Transcribe, word for word and without additions, each line below from the one containing "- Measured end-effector" through the one containing "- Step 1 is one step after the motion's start", both ends included.

::: THE INPUT :::

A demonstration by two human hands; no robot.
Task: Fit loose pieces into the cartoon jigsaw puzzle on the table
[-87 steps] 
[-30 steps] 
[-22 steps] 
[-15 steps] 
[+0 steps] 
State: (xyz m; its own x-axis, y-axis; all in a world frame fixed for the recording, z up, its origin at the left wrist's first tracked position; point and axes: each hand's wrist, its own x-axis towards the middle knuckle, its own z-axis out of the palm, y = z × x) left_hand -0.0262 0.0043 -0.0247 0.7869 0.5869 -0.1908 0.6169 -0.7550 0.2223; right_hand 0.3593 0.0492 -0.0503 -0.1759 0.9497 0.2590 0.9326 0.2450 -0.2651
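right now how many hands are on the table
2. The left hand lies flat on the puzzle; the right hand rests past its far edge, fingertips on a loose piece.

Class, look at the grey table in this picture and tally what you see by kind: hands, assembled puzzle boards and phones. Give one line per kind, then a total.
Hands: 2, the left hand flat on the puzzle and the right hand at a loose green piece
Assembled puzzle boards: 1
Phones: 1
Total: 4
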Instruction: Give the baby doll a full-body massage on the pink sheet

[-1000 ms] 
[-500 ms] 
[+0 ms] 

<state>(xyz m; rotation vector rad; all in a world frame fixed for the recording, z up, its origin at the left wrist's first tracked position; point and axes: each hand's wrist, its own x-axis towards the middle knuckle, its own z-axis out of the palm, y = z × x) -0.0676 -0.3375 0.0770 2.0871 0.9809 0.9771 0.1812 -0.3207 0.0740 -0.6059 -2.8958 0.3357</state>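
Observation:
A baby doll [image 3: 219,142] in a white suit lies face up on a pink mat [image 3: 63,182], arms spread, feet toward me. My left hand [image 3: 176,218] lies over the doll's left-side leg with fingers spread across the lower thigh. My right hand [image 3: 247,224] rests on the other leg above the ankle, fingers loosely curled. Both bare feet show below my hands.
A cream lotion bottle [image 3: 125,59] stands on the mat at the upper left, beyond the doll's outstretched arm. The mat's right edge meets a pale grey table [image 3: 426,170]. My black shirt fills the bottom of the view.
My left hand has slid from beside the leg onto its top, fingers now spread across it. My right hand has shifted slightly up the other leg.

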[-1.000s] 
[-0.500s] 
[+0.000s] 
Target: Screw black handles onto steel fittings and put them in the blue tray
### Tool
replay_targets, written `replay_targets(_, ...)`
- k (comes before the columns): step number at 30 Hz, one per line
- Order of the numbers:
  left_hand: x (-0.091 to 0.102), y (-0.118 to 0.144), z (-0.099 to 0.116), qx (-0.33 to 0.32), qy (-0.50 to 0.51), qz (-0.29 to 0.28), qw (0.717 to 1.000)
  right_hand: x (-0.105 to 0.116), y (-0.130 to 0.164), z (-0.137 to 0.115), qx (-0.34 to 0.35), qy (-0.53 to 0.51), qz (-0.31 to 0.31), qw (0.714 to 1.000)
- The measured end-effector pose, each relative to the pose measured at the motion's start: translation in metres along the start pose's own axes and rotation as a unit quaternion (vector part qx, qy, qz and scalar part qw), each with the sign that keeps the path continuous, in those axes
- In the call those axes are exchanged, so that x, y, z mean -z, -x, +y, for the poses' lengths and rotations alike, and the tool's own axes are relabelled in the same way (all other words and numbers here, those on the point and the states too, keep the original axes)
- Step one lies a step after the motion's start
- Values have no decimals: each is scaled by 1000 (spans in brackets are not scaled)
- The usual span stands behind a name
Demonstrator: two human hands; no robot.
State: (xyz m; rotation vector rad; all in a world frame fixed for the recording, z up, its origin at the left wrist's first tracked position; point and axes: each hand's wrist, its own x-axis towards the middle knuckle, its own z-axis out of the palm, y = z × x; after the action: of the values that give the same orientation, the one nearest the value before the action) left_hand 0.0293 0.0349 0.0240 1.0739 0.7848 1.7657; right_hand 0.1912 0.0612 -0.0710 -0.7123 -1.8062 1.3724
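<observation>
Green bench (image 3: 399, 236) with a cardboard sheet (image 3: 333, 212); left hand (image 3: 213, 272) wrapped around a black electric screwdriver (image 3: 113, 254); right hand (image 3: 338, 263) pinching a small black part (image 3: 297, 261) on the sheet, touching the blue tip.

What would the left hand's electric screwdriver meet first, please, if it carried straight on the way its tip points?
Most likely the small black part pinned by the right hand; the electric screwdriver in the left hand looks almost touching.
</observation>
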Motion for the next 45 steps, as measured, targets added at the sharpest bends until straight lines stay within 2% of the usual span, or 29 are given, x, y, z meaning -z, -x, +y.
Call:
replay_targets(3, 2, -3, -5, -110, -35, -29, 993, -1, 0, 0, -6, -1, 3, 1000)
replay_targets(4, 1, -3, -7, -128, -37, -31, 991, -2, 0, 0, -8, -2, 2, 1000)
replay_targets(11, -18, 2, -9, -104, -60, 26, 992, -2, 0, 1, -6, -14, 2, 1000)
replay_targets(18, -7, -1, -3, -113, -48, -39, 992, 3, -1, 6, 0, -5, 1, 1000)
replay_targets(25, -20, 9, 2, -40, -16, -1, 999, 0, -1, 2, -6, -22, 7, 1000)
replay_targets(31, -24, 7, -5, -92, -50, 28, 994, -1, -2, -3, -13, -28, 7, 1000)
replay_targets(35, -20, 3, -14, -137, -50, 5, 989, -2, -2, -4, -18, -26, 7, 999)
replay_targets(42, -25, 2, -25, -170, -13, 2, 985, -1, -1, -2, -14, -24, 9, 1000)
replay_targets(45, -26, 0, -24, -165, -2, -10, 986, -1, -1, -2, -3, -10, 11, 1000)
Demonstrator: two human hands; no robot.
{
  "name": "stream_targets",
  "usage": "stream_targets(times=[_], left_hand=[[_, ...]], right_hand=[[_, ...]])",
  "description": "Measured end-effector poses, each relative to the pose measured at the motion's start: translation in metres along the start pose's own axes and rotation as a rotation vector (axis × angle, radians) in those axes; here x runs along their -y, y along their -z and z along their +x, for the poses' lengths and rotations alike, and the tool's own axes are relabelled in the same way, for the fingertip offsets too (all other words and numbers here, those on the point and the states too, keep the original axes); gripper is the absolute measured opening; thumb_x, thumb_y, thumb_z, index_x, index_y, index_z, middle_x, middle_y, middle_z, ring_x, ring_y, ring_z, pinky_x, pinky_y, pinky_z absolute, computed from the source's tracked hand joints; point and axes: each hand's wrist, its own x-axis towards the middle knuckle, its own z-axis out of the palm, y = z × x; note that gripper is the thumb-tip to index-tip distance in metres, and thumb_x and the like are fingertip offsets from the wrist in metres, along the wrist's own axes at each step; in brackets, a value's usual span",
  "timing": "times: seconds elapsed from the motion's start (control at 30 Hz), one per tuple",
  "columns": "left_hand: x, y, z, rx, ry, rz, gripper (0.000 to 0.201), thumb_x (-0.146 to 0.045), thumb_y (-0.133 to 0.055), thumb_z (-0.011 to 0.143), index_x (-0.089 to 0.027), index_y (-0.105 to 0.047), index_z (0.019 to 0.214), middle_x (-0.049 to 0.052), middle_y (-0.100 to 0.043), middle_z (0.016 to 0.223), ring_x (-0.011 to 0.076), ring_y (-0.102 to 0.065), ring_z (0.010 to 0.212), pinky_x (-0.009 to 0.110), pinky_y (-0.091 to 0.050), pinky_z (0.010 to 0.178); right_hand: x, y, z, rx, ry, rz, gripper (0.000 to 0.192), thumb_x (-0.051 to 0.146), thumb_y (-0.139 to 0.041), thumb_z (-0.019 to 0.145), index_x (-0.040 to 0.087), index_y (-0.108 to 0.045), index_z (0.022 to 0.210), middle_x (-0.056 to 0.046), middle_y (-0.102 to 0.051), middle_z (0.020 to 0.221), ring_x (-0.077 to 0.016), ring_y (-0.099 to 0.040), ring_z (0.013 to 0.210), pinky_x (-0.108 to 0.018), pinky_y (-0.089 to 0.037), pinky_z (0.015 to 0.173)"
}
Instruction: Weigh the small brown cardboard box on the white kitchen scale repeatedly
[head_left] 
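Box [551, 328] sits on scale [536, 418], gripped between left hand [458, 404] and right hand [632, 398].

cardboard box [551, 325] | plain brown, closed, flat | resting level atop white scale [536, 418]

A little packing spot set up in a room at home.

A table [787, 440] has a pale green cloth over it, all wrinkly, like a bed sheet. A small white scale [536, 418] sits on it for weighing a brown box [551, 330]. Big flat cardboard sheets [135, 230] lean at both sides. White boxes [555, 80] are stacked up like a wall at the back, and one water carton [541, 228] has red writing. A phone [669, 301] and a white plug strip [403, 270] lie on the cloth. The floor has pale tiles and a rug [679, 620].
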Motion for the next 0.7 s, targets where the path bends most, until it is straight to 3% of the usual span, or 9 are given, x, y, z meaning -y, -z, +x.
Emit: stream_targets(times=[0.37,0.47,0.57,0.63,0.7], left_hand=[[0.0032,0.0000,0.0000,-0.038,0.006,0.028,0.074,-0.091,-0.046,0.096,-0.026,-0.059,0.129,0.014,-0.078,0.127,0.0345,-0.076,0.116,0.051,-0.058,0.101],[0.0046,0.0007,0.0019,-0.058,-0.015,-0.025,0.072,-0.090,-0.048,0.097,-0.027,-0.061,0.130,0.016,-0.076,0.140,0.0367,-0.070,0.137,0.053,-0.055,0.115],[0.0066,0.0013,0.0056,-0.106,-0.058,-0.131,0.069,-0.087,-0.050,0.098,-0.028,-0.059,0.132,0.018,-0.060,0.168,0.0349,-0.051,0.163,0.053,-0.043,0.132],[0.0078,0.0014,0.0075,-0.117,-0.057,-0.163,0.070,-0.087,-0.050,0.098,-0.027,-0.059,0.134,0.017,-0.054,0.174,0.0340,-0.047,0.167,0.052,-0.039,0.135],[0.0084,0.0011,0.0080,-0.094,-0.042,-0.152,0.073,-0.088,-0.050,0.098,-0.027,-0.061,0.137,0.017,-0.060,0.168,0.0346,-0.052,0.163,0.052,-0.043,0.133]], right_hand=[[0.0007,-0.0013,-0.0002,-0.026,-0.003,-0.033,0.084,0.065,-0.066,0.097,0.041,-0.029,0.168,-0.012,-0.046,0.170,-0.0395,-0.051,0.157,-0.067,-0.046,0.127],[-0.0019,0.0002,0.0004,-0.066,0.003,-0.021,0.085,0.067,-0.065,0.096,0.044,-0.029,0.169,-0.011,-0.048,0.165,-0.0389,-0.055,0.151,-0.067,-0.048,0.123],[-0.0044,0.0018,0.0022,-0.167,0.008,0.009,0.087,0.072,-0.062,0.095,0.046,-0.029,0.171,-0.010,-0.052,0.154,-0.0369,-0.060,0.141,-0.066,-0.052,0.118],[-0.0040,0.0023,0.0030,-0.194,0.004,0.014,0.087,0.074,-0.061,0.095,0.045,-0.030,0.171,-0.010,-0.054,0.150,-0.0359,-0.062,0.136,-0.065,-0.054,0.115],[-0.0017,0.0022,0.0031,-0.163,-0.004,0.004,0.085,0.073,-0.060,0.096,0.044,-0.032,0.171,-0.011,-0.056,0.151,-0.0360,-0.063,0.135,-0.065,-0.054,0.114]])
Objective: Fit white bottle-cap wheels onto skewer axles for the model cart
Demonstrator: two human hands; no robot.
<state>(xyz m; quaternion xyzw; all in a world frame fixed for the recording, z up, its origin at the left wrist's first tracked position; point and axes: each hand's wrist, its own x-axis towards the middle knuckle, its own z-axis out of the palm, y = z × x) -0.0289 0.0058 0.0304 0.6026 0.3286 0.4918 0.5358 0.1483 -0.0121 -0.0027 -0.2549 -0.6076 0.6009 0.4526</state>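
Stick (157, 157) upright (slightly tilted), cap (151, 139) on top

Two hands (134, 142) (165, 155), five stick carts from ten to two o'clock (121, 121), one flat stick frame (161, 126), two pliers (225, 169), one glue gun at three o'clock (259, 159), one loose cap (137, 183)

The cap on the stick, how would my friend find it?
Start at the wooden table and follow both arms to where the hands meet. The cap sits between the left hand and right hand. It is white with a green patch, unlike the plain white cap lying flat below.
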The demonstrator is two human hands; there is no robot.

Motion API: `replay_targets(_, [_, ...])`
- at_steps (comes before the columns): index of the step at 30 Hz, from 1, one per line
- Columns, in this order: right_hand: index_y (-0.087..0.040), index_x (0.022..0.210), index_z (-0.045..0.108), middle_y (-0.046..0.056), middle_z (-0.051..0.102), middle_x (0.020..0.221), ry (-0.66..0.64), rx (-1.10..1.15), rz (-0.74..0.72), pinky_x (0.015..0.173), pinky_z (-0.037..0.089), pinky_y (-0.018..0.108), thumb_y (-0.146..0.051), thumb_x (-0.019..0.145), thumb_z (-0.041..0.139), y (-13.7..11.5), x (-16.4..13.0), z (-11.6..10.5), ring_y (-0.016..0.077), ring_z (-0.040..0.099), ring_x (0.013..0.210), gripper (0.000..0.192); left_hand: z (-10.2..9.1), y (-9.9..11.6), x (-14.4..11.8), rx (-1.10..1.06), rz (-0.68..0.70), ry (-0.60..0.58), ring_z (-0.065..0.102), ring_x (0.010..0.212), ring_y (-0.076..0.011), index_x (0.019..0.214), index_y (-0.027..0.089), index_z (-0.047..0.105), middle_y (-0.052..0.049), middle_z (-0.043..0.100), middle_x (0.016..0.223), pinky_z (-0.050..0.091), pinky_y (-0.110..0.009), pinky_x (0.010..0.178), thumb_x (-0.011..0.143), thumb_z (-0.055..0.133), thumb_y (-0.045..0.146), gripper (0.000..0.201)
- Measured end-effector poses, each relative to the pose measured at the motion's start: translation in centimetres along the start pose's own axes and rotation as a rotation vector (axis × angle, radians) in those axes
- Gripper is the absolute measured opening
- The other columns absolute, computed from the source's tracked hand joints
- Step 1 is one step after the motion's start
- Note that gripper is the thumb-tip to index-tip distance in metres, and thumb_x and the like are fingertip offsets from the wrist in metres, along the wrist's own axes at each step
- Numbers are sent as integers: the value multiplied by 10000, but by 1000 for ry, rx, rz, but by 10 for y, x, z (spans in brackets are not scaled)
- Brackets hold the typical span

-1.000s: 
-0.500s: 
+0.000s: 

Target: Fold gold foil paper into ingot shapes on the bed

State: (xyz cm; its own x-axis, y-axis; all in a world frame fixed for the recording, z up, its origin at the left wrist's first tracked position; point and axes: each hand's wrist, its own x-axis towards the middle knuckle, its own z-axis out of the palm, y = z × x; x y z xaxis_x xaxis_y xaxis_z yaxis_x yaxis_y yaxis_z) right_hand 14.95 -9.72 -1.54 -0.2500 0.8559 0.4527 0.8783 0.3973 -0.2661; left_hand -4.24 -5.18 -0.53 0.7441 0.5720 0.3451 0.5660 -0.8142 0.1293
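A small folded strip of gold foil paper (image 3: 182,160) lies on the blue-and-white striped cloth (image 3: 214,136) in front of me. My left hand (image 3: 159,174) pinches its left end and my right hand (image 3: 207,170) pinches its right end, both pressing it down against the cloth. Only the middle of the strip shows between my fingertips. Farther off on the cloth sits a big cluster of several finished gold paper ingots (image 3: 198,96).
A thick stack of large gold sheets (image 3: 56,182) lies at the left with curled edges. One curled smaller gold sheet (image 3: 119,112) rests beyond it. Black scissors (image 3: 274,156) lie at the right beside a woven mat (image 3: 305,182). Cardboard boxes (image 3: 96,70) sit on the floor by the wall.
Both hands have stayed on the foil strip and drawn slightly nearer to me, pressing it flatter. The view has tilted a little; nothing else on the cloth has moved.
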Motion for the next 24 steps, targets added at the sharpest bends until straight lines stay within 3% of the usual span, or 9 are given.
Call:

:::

__SOLUTION TO THIS TASK__
- Measured end-effector poses, each relative to the pose measured at the motion's start: translation in centimetres along the start pose's own axes and rotation as a rotation vector (axis × angle, radians) in those axes
- Gripper is the absolute measured opening
- The other columns absolute, computed from the source's tracked hand joints
- Step 1 is one step after the motion's start

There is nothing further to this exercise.